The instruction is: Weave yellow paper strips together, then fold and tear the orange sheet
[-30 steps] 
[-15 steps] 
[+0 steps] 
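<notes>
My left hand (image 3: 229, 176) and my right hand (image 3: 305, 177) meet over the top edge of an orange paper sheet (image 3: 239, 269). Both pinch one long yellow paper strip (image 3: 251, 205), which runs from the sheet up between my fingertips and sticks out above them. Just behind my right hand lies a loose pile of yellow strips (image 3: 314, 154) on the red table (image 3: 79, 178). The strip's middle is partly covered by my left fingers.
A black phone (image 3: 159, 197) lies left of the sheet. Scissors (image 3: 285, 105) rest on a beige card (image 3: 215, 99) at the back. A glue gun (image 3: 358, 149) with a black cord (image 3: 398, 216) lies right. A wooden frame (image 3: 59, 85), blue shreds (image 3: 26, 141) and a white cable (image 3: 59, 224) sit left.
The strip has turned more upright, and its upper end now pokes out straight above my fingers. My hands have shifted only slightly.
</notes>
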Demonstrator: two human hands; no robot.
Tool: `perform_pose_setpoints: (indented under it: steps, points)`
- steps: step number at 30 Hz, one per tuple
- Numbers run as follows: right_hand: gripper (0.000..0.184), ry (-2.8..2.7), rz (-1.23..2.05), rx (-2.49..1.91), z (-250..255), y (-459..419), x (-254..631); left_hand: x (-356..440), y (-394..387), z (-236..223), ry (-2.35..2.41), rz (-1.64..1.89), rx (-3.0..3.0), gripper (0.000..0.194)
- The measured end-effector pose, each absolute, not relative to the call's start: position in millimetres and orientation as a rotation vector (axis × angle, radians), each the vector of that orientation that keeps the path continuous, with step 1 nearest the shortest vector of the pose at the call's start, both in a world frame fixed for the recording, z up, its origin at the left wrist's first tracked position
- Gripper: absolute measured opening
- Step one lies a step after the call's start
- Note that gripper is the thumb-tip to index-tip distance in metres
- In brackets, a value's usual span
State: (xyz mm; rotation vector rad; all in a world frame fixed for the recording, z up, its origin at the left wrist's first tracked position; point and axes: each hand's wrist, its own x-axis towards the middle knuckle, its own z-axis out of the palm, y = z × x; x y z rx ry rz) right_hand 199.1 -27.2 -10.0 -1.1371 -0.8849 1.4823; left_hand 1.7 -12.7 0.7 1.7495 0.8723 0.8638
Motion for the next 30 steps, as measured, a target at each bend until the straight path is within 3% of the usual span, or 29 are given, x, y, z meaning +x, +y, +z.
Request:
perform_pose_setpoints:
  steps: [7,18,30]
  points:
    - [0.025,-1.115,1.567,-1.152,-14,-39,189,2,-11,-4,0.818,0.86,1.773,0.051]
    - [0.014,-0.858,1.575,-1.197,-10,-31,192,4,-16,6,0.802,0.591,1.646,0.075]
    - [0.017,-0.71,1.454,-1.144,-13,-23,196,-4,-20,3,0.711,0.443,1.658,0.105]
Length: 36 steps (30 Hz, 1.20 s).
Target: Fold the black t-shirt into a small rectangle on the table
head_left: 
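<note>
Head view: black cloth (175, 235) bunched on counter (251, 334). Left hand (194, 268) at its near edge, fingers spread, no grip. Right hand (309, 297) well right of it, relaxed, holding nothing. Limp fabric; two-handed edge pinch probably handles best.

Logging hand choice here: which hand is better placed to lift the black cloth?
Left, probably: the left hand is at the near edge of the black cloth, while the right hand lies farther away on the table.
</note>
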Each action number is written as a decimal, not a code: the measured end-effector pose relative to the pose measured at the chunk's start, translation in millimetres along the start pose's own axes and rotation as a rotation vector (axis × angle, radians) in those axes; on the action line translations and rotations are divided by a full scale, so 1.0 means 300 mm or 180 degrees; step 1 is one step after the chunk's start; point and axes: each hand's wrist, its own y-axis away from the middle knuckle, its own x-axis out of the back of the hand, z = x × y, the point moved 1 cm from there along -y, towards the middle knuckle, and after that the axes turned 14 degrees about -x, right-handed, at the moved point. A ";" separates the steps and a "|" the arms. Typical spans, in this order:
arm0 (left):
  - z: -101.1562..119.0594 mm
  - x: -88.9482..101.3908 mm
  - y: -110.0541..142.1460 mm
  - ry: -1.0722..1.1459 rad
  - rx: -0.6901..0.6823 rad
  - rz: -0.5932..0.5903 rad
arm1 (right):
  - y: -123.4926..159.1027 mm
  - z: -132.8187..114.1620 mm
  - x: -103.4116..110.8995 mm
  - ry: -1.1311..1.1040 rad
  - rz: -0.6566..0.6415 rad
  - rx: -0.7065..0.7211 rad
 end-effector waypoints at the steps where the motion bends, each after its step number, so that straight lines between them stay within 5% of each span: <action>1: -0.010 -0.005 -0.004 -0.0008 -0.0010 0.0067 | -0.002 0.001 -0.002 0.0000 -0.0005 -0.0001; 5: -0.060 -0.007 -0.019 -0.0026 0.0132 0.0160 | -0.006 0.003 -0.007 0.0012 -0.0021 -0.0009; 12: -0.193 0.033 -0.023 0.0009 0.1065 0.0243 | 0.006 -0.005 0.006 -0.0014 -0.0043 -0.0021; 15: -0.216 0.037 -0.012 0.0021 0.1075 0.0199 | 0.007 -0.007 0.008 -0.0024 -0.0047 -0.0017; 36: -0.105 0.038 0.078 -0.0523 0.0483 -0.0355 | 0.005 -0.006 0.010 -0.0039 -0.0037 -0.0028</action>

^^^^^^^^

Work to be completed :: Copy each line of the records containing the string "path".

Solution to this exercise ::
- The measured end-effector pose, each absolute, not relative to the call's start: position in millimetres and orientation as a rotation vector (axis × angle, radians), each the vector of that orientation that keeps the path continuous, with step 1 nearest the shortest vector of the pose at the call's start, both in a world frame fixed for the recording, z up, its origin at the left wrist's first tracked position
Motion for the next 30 steps, as measured, a target at each bend until the straight path is within 3% of the usual span, or 29 are given, x, y, z meaning +x, +y, +z.

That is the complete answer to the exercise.